Temporal changes in microbial communities.

The bacterial communities of the samples collected after initial wound dressing application were then compared between patient diabetes status and among wound location. In both the swab samples and debridement samples, bacterial profiles did not form obvious clusters according to diabetes status or wound location. Similar trends as the pre-treatment samples were observed, that some OTUs were commonly shared by diabetes status and by the three wound types, while some OTUs were diabetes-specific or wound location-specific (Fig 5A and 5B). The most abundant OTUs in the entire dataset did not change during antimicrobial treatment (data not shown), but the diabetes status-specific or wound location-specific OTUs were shifted after the dressing was applied (Figs 4 and 5). The proportion of the OTUs that occupied different proportions between diabetes status and among wound locations for both swab and debridement samples are listed in Fig 5. The relative proportions of Staphylococcus sp. shifted from pre-treatment samples, increasing in abundance in foot and leg wounds for both swab and debridement samples but markedly decreasing in non-F/L wounds. For both swab and debridement samples, alpha diversity and wound score changes did not differ between diabetes status, while among the three wound locations, non-leg wounds displayed a more diverse microbiome than foot and leg ulcers (Table 4).

Fig 5. PCoA clustering, common/unique bacterial OTUs at species level, and differentially abundant bacterial OTUs between diabetes status and among wound types in post-treatment samples (V2-V6 samples).

(A) Plots for swab samples. Venn diagrams suggest that diabetic status-associated and wound type-associated OTUs exist in swab samples. Differentially abundant OTUs are listed in the bar chart. (B) Plots for debridement samples. Venn diagrams suggest that diabetic status-associated and wound type-associated OTUs exist in debridement samples. Differentially abundant OTUs are listed in the bar chart.

Responses of the microbial communities to topical antimicrobial treatment.

As the bacterial community of each patient varied among each other, a comparison of the bacterial communities before (V1) and after (all later visits) the silver wound dressing was applied was conducted for the samples collected from each patient respectively. The bacterial OTUs that appeared or disappeared after the wound dressing treatment differed for each individual, and some bacterial OTUs showed different trends for different sample types and/or for different patients (Table C and D in S1 File).

To determine if the alpha diversity or within sample diversity changed over time, the ratio (last visit:first visit) and the change (last visit minus first visit) of the Shannon index (which takes into account the total number of OTUs and evenness in each sample) for the communities were calculated for each patient between the first visit (V1) and the last visit. We found that neither diabetes status nor wound type influenced the Shannon index changes. The bacterial communities in each sample did change over time where three individual patient timelines from the three body locations are shown in Fig 6, demonstrating differences between patients, sample type, and over time.

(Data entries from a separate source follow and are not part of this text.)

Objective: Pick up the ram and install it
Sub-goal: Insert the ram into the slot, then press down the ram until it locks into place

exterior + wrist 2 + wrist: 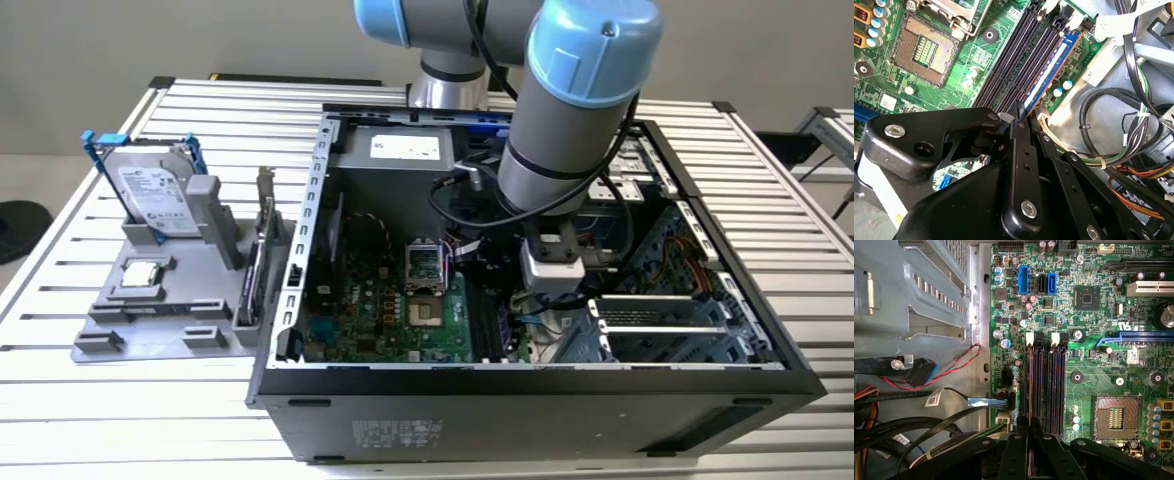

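Observation:
The ram (1051,70) is a thin blue-edged stick seen edge-on. It stands in the outermost of the long black memory slots (1014,65), on the side nearest the cables. My gripper (1019,111) has its black fingers pinched together on the stick's near end. In the first wrist view the ram (1030,385) runs along the slot closest to the board's edge, and my gripper (1030,426) straddles it. In the exterior view my gripper (547,300) hangs low inside the open computer case (534,380), above the motherboard (400,320).
The bare processor socket (926,50) lies beside the slots. Bundled cables (1114,125) and a metal drive cage (919,295) crowd the other side. Outside the case, at the exterior view's left, a grey holder (160,320) carries a hard drive (154,195), a processor chip (144,275) and an upright card (264,240).

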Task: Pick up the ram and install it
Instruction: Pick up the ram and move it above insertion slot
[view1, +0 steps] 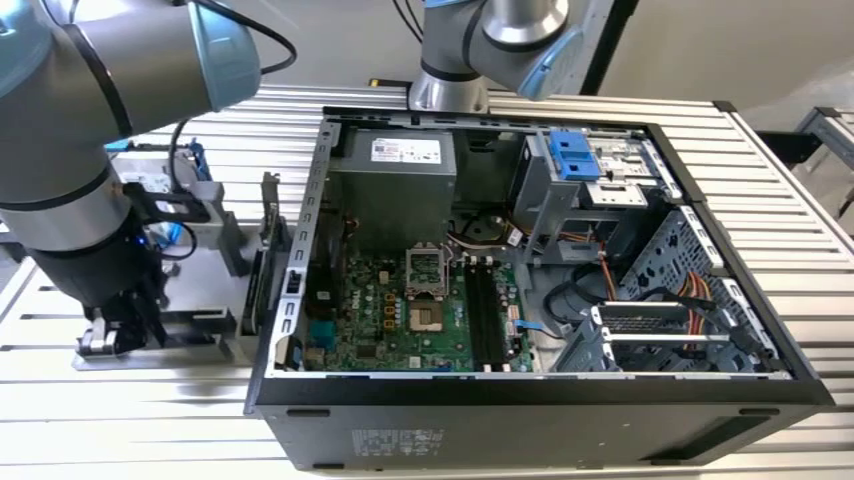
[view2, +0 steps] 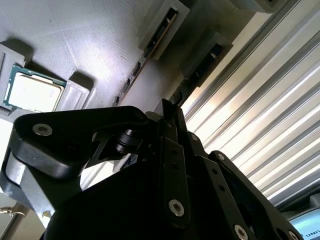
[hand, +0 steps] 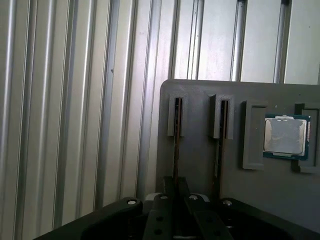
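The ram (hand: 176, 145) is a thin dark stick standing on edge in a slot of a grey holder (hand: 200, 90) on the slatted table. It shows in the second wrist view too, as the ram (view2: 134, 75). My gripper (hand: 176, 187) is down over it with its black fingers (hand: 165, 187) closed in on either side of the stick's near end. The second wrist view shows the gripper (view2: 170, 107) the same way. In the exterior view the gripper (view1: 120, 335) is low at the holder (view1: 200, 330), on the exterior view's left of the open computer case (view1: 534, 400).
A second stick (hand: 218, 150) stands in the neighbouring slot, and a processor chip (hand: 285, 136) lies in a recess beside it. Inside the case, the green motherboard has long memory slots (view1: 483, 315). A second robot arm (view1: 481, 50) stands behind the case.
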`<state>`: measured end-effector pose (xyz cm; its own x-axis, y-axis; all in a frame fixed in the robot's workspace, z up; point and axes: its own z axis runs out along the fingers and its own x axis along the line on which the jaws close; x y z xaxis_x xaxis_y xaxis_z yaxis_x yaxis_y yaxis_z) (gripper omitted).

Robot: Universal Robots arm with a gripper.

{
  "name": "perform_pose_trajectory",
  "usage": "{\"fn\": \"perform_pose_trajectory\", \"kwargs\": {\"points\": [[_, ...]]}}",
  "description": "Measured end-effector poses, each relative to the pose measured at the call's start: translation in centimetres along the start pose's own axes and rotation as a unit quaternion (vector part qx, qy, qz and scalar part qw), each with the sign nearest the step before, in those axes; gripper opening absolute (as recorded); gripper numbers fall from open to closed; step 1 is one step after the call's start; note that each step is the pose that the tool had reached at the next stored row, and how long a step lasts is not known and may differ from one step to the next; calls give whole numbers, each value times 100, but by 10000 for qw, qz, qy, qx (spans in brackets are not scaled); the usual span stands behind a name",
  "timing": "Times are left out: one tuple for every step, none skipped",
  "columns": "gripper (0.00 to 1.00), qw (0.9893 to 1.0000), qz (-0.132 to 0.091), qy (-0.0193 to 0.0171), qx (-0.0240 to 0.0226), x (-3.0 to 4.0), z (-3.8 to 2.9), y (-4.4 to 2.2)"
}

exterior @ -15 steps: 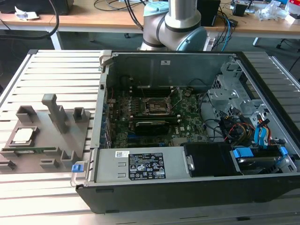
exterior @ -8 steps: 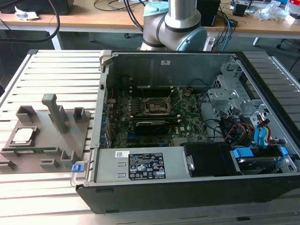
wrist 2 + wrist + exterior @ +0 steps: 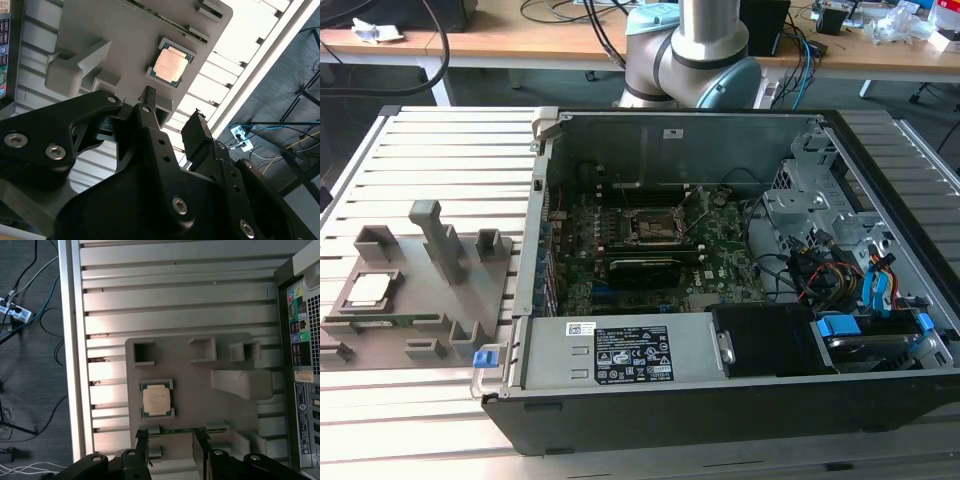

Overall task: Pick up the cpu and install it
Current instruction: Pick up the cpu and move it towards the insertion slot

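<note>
The cpu (image 3: 368,290) is a small silvery square with a pale rim, lying flat in a corner pocket of the grey plastic tray (image 3: 420,292) at the exterior view's left. Both wrist views look down on the cpu (image 3: 156,400) (image 3: 171,62) in its pocket. My gripper (image 3: 170,446) (image 3: 173,106) hovers above the tray's edge, apart from the chip. It is open, and its two black fingers (image 3: 141,444) have nothing between them. The dark metal-framed socket (image 3: 655,228) sits on the motherboard inside the open computer case (image 3: 720,385).
The tray (image 3: 200,405) carries several raised posts and slots, with a tall post (image 3: 438,238) near its middle. It rests on a slatted metal table (image 3: 430,150) beside the case wall. Cables and drive bays (image 3: 830,250) crowd the case's right side. The arm's base (image 3: 695,55) stands behind the case.
</note>
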<state>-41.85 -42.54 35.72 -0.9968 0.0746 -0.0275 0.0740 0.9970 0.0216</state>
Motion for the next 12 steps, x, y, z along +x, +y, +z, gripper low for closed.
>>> {"fn": "perform_pose_trajectory", "kwargs": {"points": [[48,10000,0,-1,-1,0,9,0],[48,10000,0,0,0,1,19,0],[48,10000,0,0,0,1,24,0],[48,10000,0,0,0,1,28,0],[48,10000,0,0,0,1,33,-1],[48,10000,0,0,0,1,37,-1],[48,10000,0,0,0,1,45,-1],[48,10000,0,0,0,2,53,-1],[48,10000,0,0,0,2,59,-1],[48,10000,0,0,0,2,65,-1],[48,10000,0,0,0,2,71,-1],[48,10000,0,0,0,2,77,-2]]}}
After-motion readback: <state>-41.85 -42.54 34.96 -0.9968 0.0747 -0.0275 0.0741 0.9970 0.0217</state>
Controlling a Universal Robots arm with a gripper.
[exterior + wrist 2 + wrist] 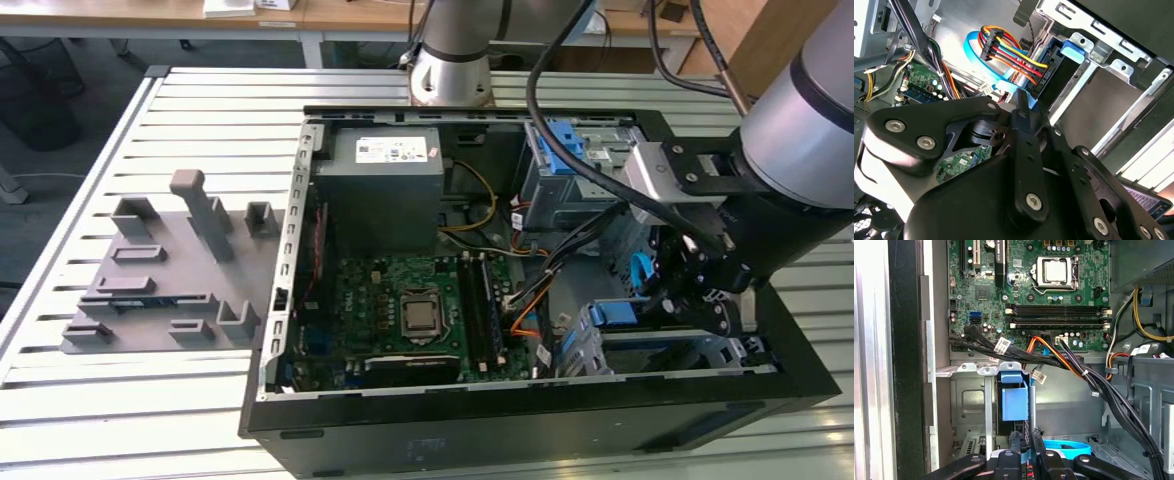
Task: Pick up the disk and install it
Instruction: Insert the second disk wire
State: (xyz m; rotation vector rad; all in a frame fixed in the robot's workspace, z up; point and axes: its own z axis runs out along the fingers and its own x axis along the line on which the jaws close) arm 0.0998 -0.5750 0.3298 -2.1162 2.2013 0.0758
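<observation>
Disk [1013,405], its blue plastic carrier end showing, stands on edge in the metal bay at the case's near right corner in the exterior view; my black fingers [1015,452] sit clenched on a blue flat cable by its edge. Green motherboard [414,310], grey power-supply box [384,185], open black computer case [534,425], ribbed metal table [147,400], wooden desks behind
</observation>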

Fig 6. Bacterial relative abundance (>1% abundance in all samples) plots for three patient timelines.

Plots are split by debridement samples (top panel) and swab samples (bottom panel). Wound locations are as follows: P10 (post-surgical abdomen, non-F/L wound), P8 (venous leg ulcer), P9 (diabetic foot ulcer). Debridement samples were not taken on visit 2.


To our knowledge this is the first longitudinal survey of bacterial communities in non-healing chronic wounds during the course of treatment with a topical antimicrobial silver dressing. This study included 13 wounds of varying etiology (9 lower leg, 5 Non F/L) with 46% of the population diabetic. Our data indicate that the microbiota of the wound bed differs in composition by body site and wound type. As a result, the mixed etiologies lead to limitations in data interpretation related to outcomes, particularly the sample size is too small and variable for statistical analysis. However, the observations reported here provide a basis for assessment in a larger sample size of single etiology or disease state.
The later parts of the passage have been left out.